Hmm, ale etap lat 60-tych to odrzutowce wrażliwe na ogień jednostek artyleryjskich... Chyba, żeby dać pelotkom kalibru 37mm i wyżej cechę przechwytywania samolotów odrzutowych?
To kwestia dyskusyjna.
Owszem odrzutowce były i są (w różnym stopniu) wrażliwe na ogień artylerii lufowej.
Problem polega na tym jak interpretujemy cechę 'Jet'.
Cecha blokuje wyłącznie "przechwytywanie", czyli sytuacje gdy samolot przelatuje nad nierozpoznanym heksem w którym znajduje się pelotka.
Cecha nie blokuje "obrony plot", czyli strzelania w obronie do samolotu atakującego sojuszniczą jednostkę.
Rezultat jest taki, że wspomniana pelotka kalibru 37mm nadal potrafi strzelać (w obronie i ataku) do atakujących odrzutowców (o ile odrzutowiec znajdzie się zasięgu).
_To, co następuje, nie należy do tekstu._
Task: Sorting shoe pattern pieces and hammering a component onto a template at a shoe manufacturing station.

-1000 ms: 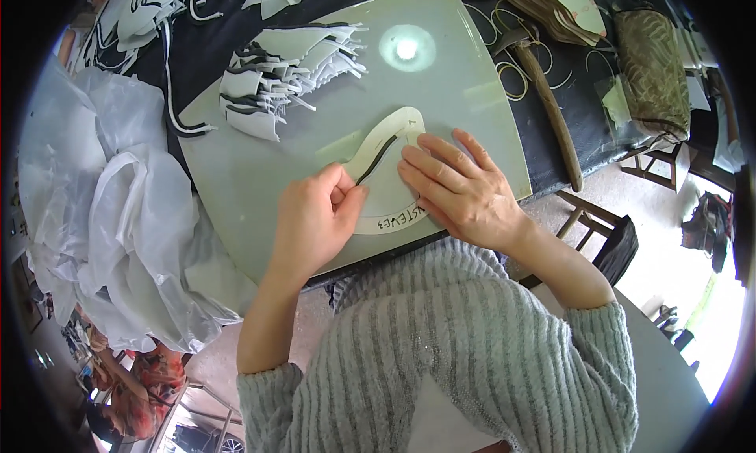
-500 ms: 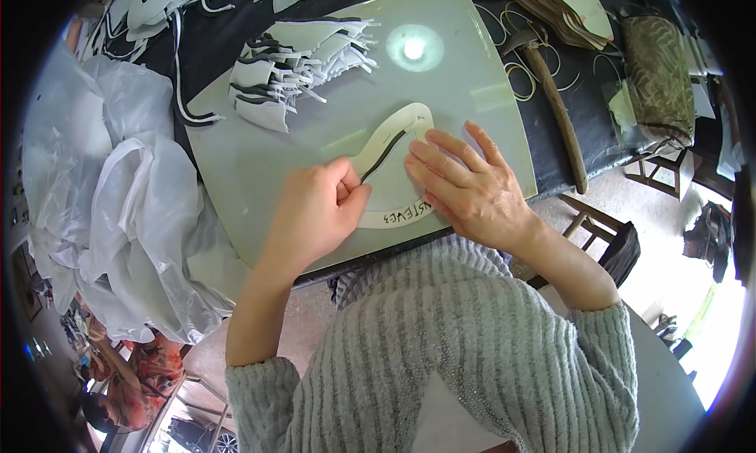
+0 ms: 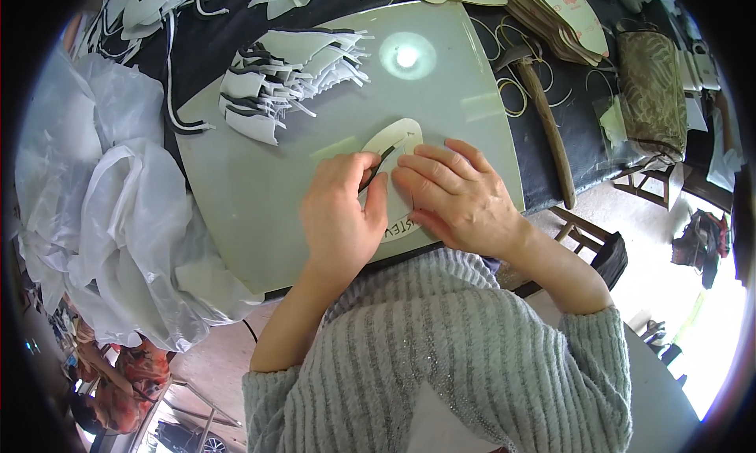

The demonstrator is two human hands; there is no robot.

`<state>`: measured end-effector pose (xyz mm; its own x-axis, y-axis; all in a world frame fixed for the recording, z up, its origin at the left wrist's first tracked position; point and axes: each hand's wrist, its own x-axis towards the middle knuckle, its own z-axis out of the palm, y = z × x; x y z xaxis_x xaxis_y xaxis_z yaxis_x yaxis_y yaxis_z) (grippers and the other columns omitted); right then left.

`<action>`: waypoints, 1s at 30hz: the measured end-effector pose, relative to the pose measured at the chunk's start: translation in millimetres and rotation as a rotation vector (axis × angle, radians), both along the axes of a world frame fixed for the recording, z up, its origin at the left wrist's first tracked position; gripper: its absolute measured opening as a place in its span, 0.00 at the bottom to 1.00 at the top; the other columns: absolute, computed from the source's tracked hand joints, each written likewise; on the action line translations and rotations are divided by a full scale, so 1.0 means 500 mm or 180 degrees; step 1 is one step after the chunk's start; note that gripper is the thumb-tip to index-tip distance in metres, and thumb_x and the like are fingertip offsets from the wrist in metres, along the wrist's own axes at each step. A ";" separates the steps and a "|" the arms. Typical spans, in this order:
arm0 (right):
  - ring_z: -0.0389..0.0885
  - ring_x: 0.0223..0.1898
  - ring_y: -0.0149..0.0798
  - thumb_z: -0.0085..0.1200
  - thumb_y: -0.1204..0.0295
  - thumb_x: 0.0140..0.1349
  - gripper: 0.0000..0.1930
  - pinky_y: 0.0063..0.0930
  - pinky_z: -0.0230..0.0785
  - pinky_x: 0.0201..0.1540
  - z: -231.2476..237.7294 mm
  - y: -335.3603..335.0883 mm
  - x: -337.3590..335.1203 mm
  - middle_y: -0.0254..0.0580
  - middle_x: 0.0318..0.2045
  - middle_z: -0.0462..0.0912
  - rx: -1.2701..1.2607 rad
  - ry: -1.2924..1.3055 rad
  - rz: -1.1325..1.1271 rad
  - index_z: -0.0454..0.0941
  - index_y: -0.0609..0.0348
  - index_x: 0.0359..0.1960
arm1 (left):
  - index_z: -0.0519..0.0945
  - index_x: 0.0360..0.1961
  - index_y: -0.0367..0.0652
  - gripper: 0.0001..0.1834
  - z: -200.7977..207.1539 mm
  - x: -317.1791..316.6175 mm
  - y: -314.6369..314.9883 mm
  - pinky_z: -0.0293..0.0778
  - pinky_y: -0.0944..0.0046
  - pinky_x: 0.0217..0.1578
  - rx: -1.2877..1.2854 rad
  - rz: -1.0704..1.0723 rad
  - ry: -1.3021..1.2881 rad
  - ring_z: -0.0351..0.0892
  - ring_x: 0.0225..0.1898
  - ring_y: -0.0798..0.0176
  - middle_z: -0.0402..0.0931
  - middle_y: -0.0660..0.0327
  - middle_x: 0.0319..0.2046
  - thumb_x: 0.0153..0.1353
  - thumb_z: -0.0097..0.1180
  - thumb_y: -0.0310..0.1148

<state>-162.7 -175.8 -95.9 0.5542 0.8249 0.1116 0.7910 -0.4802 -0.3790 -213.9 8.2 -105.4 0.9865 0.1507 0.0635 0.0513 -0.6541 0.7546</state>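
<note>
A curved cream-coloured pattern piece (image 3: 405,128) with dark handwriting lies near the front of the pale board, and a white piece with a black strip (image 3: 385,157) along its edge rests on it. My left hand (image 3: 345,209) curls at the left side, thumb and index finger on either side of the black strip. Over the right part, my right hand (image 3: 465,193) lies flat with its fingers stretched out, pressing down and covering much of the white piece. Both hands hide parts of the two pieces.
The pale board (image 3: 315,177) carries a stack of black-edged white pieces (image 3: 272,79). Clear plastic bags (image 3: 126,201) bulge at left. A wooden-handled hammer (image 3: 551,130), card patterns (image 3: 555,24) and a patterned brown bundle (image 3: 650,91) lie right. Another person (image 3: 122,390) sits lower left.
My left hand has shifted right and slightly up along the black strip, its thumb and index finger parting a little. My right hand stays flat on the pieces. The whole view has shifted slightly.
</note>
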 end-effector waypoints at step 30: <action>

Jedyne ograniczenie to brak możliwości "przechwycenia", czyli strzału z zaskoczenia do "przelatującego" odrzutowca.
Można sobie tłumaczyć, że "atakujący" odrzutowiec zmniejsza pułap i prędkość, by przeprowadzić skuteczny atak, i w efekcie staje się bardziej wrażliwy na ostrzał artylerii lufowej.
Natomiast "przelatujący" odrzutowiec przemieszcza się na tyle szybko i wysoko, że pelotka jest kompletnie nieskuteczna.
Nawet gdyby chcieć interpretować to inaczej, to istnieją istotne ograniczenia.
Przede wszystkim wrażliwość samolotów na ogień artylerii plot wynika głównie ze statystyk.
Lufowe pelotki (~37mm) mają AA rzędu 10 punktów, a wczesne odrzutowce GD rzędu 20, więc skuteczność ogranicza się do krytyków.
Te wartości wynikają jeszcze z mechaniki PG2 (stworzonej dla okresu WW2), wiec nie są idealne.
Podstawowym czynnikiem określającym skuteczność ataku plot, są kaliber i donośność (założenie że ciężkie pelotki są skuteczniejsze niż lekkie).
W rezultacie wspomniane algorytmy nie najlepiej przekładają się na czasy powojenne i współczesne.
Kolejnym problemem jest określenie granicy przydzielania cechy 'Jet'.
Cecha 'Jet' musi być przydzielona samolotowi i pelotce.
Jeśli przyjmujemy. że wszystkie odrzutowce cechę posiadają, a wszelka artyleria 'lufowa" jej nie posiada, to kwestia staje się prosta i czytelna.
Jeśli zaczniemy przesuwać granicę (na przykład do pelotek 37mm i odrzutowców z lat 60-tych) to sprawy się skomplikują.
Pelotka 37mm z cechą 'Jet', będzie przechwytywać wszystkie samoloty z cechą 'Jet'. Niezależnie czy to będzie odrzutowiec z lat 60-tych, czy współczesna maszyna.
Trzeba będzie tworzyć zdublowane podwersje pelotek i/lub samolotów, oraz kombinować z umownymi datami wyłączenia cechy (granica gdy pelotka 37mm przestaje przechwytywać), Ogólnie masa niepotrzebnej roboty, i sporo bałaganu.
Dlatego jedyne sensowne rozwiązanie (w mojej opinii), to określenie sztywnych reguł określających przydział cechy 'jet' (samolotom i pelotkom).
Oparcie rozdziału na konkretnych kategoriach jednostek (pociski SAM, odrzutowce) to wariant najprostszy, ale najbardziej czytelny (zwłaszcza dla laika).
Jeśli ktoś ma inny/lepszy pomysł to jestem otwarty na propozycje (taki był oryginalny zamysł tego wątku).